Increasingly, scholars have pointed to the problem of victim hierarchies following mass atrocity. Some have pointed to the unequal allocation of resources, including health care and economic compensation as a primary cause of victim hierarchies (Berry 2018, Krystalli 2024). Others have linked victim hierarchies to stratified structures of collective memory resulting from a new moral remembrance phenomenon (David 2020). Yet scholars seem to agree that contestations over victim identity are often shaped by local socio-political factors and legal definitions (Jankowitz 2018). Despite these emerging theories, we still know remarkedly little regarding why victim hierarchies may emerge in one post-conflict context and not in another. This paper comparatively and qualitatively compares the cases of post-conflict Rwanda and Sierra Leone. It asks why victim hierarchies became rigidified and institutionalized in educational materials in the immediate aftermath of the Rwandan civil war and genocide and why such hierarchies did not come to bear in the aftermath of an 11-year civil war in Sierra Leone.

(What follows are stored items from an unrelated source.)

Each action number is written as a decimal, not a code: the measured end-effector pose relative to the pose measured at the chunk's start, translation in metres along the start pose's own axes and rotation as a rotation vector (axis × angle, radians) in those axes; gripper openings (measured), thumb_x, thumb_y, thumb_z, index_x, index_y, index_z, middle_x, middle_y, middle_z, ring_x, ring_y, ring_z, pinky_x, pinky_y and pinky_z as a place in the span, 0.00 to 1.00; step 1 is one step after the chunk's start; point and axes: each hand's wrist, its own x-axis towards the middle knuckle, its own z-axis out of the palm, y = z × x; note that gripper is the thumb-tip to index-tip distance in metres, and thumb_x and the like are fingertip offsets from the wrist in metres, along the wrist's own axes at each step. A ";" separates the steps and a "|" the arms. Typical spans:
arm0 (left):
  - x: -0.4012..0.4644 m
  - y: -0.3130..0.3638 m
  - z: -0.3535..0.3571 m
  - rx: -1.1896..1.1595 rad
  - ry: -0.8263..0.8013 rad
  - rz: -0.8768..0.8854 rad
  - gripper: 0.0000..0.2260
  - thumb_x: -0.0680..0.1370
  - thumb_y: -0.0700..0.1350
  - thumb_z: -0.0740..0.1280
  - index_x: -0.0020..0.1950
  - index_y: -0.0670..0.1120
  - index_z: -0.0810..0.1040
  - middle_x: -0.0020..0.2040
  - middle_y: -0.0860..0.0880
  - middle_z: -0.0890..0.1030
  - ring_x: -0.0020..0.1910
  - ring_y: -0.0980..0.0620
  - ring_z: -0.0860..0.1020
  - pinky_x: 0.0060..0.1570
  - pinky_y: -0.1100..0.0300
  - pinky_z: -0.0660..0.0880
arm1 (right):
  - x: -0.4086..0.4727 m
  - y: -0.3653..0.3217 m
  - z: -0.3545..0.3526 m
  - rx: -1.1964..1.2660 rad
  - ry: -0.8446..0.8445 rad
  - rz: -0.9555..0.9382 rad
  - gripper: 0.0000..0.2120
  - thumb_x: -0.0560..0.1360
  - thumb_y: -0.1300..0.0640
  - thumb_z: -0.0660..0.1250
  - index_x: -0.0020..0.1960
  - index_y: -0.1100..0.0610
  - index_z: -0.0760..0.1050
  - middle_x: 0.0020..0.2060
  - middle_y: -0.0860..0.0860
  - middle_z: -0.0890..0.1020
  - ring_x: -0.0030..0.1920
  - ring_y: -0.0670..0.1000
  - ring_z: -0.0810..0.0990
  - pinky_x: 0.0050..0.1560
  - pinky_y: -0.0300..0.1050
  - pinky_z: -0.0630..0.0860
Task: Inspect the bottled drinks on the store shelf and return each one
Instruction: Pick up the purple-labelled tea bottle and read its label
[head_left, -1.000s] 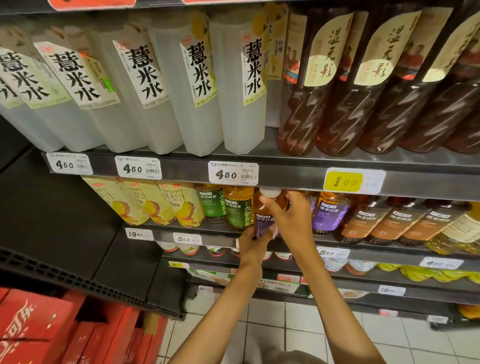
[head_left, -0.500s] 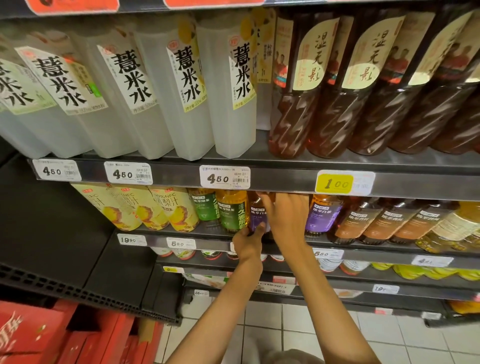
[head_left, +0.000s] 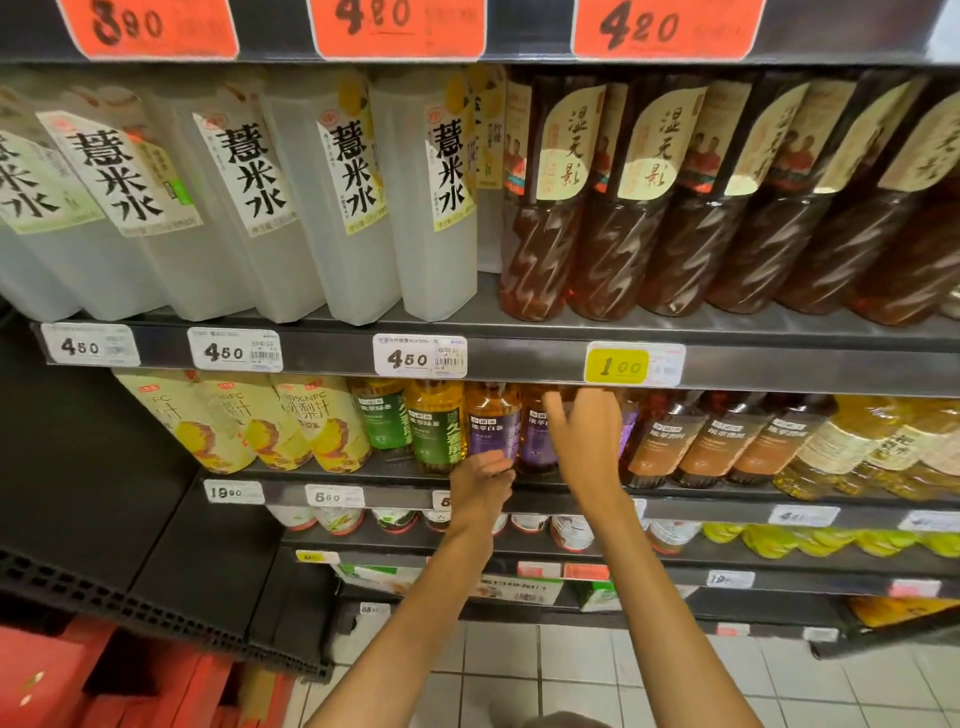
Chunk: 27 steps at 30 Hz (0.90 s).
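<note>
Shelf tags (head_left: 420, 355) read 4.50 — purple-labelled bottle (head_left: 493, 426) at left hand (head_left: 480, 480).

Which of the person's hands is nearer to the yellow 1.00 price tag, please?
Right. The right hand reaches up just below-left of the yellow price tag; the left hand sits lower and farther left.

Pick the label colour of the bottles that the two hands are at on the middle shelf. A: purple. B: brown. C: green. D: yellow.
A: the left hand is at the foot of a purple-labelled bottle, and the right hand is spread in front of the next purple-labelled bottle; green labels sit further left, brown ones further right.
</note>
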 end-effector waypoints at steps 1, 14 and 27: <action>-0.001 0.001 0.002 0.025 0.011 0.019 0.10 0.76 0.29 0.64 0.47 0.43 0.75 0.51 0.42 0.79 0.50 0.46 0.78 0.49 0.55 0.76 | 0.003 -0.002 0.001 0.009 -0.055 0.036 0.24 0.76 0.63 0.64 0.25 0.54 0.57 0.22 0.50 0.63 0.26 0.49 0.62 0.34 0.44 0.58; -0.021 -0.011 -0.015 0.288 -0.199 0.312 0.27 0.74 0.35 0.69 0.70 0.46 0.66 0.67 0.49 0.71 0.59 0.55 0.72 0.48 0.70 0.72 | -0.036 0.006 -0.015 0.293 0.037 -0.010 0.18 0.70 0.56 0.76 0.55 0.62 0.75 0.49 0.54 0.76 0.49 0.49 0.74 0.45 0.27 0.68; -0.115 0.016 -0.047 0.128 -0.401 0.390 0.12 0.69 0.48 0.70 0.51 0.56 0.74 0.40 0.65 0.83 0.40 0.67 0.81 0.36 0.74 0.74 | -0.053 -0.056 -0.075 0.782 -0.135 0.109 0.17 0.64 0.52 0.78 0.44 0.52 0.71 0.35 0.46 0.79 0.34 0.40 0.78 0.33 0.36 0.75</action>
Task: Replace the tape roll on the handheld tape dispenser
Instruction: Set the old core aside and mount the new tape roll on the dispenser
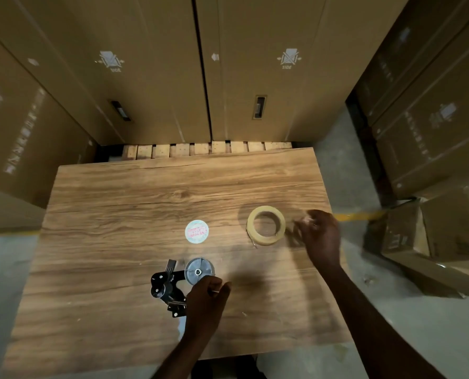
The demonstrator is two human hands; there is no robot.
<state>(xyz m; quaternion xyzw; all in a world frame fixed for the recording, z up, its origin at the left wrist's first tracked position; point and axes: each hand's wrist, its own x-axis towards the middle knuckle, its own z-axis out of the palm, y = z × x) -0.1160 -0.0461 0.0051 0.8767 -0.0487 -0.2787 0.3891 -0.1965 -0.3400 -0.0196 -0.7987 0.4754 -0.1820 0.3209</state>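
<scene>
A wooden table (pixel 118 203) stands in a tight spot, with tall cardboard boxes (pixel 151 64) walling it in at the far side and more cartons (pixel 430 149) stacked off to the right. Slats of a pallet (pixel 200 149) show just past the far edge of the table.

The dispenser (pixel 173 283) lies flat near the front middle of the table — black frame, with its grey hub (pixel 199 270) bare and facing up, no roll on it. The left hand (pixel 204 302) rests on the dispenser's near end, covering the handle; the fingers are curled loosely with the thumb sticking out to the right, but whether they actually grip the handle I cannot tell, since the hand hides it.

The tape roll (pixel 266 225) lies flat on the table, well to the right of the dispenser and farther back, its core open to the wood beneath. A short loose tail of tape hangs off its near-left edge. The right hand (pixel 320 236) hovers just beside the roll on its right — fingers pointing toward it, slightly apart and blurred, holding nothing that I can make out and not touching the roll.

Between the roll and the dispenser, farther back than the hub, sits a small round disc (pixel 197 231) with red print on a pale face, apart from everything else.
</scene>
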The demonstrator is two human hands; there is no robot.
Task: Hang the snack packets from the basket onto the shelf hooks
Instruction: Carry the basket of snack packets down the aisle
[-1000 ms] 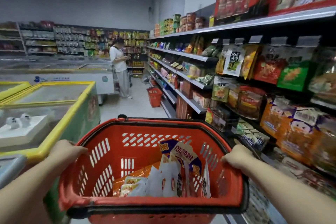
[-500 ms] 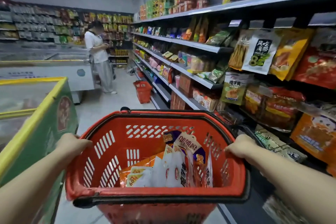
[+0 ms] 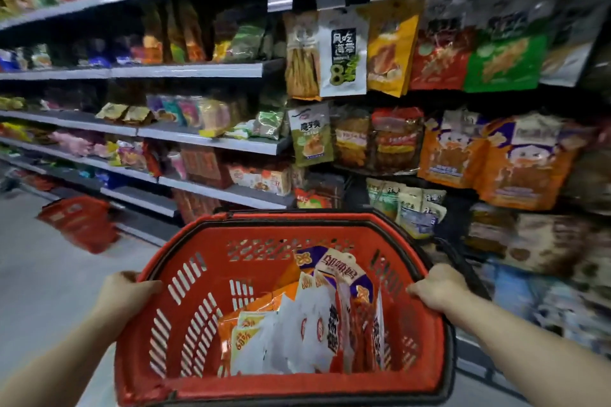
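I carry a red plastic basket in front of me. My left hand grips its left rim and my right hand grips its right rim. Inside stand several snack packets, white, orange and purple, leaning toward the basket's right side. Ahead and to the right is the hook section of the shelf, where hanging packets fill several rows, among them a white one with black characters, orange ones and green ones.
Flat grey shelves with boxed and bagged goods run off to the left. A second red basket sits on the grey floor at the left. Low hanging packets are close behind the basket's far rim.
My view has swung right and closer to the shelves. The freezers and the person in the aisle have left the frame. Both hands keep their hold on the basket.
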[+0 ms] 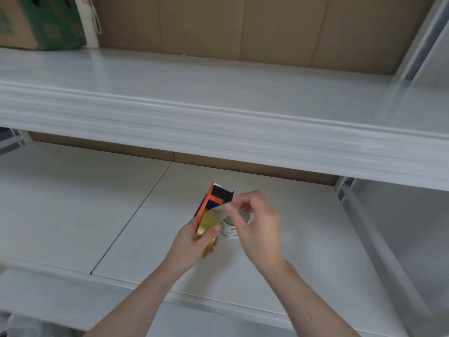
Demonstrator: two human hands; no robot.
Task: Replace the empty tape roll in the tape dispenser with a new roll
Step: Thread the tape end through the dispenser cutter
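Observation:
My left hand (192,242) grips an orange and dark blue tape dispenser (215,199) above the lower shelf, its toothed blade pointing away from me. A yellowish clear tape roll (207,229) sits in the dispenser under my thumb. My right hand (257,224) hovers just right of the dispenser, thumb and forefinger pinched on what looks like the loose tape end near the dispenser's head. Behind my right hand a white empty roll core (229,231) with printed letters lies on the shelf, partly hidden.
The white lower shelf (73,215) has a seam running down its left part. A white upper shelf (218,125) overhangs above the hands. A green and brown cardboard box (41,20) stands at its far left. Shelf uprights (379,251) stand on the right.

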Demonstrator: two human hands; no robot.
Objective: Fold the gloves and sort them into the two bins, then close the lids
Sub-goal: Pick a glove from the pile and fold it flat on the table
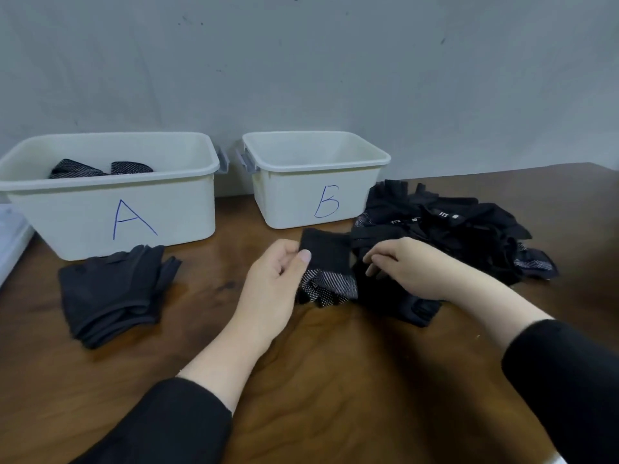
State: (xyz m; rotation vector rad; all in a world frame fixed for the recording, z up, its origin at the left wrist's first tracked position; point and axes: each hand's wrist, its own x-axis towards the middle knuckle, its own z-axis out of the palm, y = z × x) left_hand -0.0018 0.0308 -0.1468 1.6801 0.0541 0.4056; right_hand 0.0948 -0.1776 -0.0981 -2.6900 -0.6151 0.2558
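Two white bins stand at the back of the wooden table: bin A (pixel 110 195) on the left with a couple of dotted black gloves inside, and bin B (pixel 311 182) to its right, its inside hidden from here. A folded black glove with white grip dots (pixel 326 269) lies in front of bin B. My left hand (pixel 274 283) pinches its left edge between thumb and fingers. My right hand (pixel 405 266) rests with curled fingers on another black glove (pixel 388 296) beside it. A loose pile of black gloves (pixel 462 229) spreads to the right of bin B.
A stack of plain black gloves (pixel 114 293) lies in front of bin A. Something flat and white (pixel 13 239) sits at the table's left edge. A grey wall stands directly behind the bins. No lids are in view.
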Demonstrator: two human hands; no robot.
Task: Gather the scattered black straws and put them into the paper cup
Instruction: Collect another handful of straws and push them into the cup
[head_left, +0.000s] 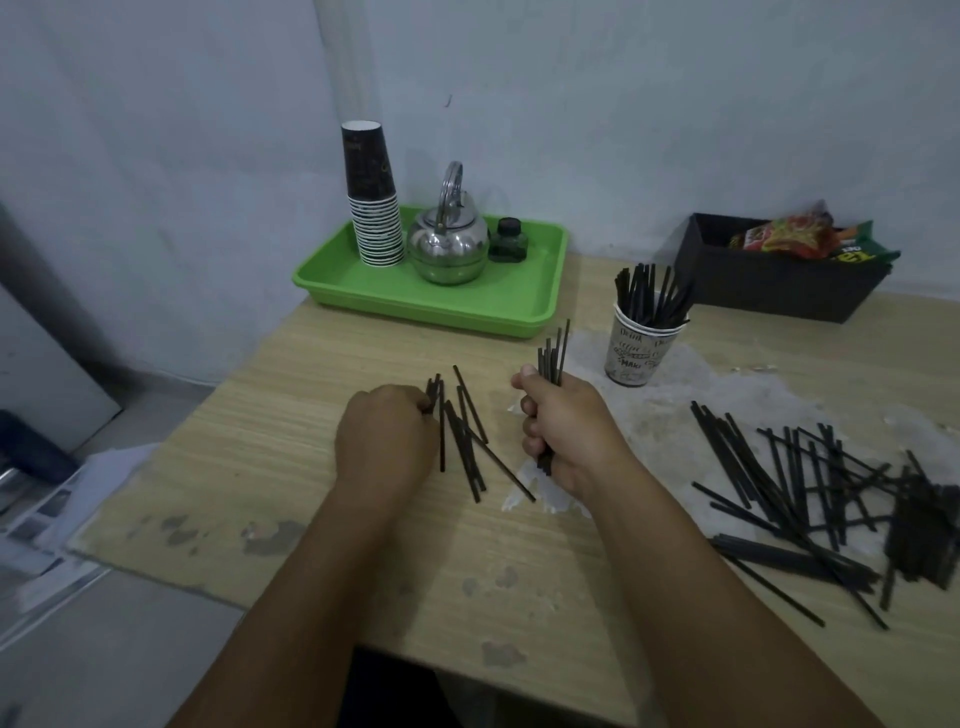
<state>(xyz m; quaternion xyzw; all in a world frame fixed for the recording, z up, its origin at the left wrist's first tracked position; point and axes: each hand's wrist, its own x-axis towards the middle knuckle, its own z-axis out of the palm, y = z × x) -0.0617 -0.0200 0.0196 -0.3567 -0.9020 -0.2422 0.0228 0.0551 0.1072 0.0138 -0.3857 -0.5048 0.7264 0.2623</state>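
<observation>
1. On the worn light-wood table (291, 415), in front of me, my right hand (563, 431) is clenched in a fist around a bundle of thin black straws (554, 353), which stands nearly upright, its tips poking above my thumb and its lower ends showing below my fingers.
2. My left hand (387, 436) rests knuckles-up on the table, its fingers curled and pinching the near ends of a small loose cluster of black straws (465, 441) lying flat between my two hands.
3. That cluster fans away from my left fingertips, with one straw running out diagonally toward my right wrist.
4. The white printed paper cup (636, 353) stands upright beyond my right hand, near it but apart, and already holds a sheaf of black straws (652, 296) leaning outward over its rim.
5. A large scattered heap of black straws (831, 504) lies crisscrossed on the table to my right, well apart from both hands.
6. At the far edge of the table sits a green plastic tray (363, 286) carrying a tall stack of dark paper cups (373, 202), a shiny steel kettle (449, 244) and a small dark bottle (508, 240).
7. A black rectangular box (769, 291) with colourful snack packets (795, 236) sits behind the cup, against the wall.
</observation>
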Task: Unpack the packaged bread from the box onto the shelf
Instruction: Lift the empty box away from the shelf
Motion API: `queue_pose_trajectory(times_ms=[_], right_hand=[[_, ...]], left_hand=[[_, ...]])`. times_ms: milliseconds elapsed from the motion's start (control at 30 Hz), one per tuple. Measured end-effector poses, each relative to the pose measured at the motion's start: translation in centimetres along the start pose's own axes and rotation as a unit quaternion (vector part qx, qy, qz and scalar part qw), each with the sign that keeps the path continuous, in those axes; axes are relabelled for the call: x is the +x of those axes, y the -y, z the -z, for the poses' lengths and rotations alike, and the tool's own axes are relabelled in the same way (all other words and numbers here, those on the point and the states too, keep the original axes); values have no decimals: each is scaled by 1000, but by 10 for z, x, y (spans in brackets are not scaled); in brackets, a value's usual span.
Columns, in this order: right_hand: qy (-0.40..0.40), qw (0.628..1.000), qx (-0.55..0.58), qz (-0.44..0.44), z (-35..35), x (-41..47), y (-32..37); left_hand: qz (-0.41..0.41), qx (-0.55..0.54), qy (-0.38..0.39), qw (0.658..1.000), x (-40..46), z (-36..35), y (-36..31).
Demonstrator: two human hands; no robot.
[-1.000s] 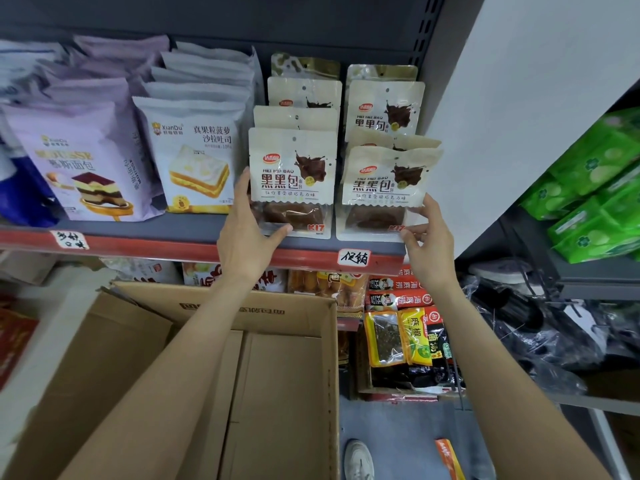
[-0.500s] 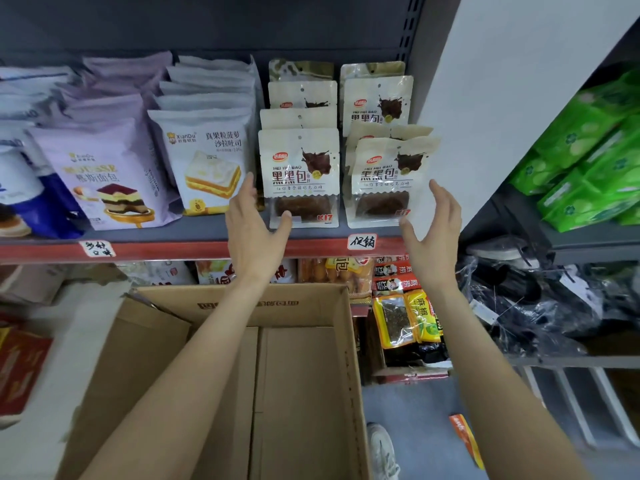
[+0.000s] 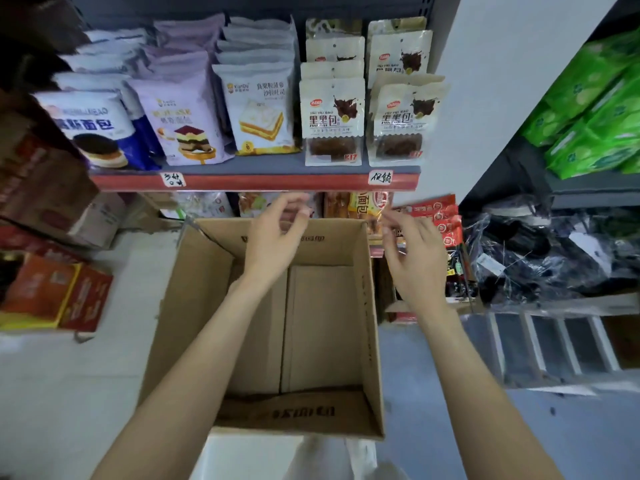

I build upon David’s theory of moral remembrance, which argues memorialization processes, rooted in an ideology of human rights, adopt a victim-perpetrator-bystander lens. As a result, individuals with experiences that do not align with such logic are often forgotten. While the case of Rwanda supports David’s theory, I argue this theory does not adequately account for other episodes of mass violence where victim and perpetrator categories are far more ambiguous, such as in Sierra Leone. I draw upon 15 months of fieldwork in Rwanda and Sierra Leone; nearly 200 interviews with parents, teachers, and educational experts; participant observation of social studies and history classrooms; and content analysis of educational materials.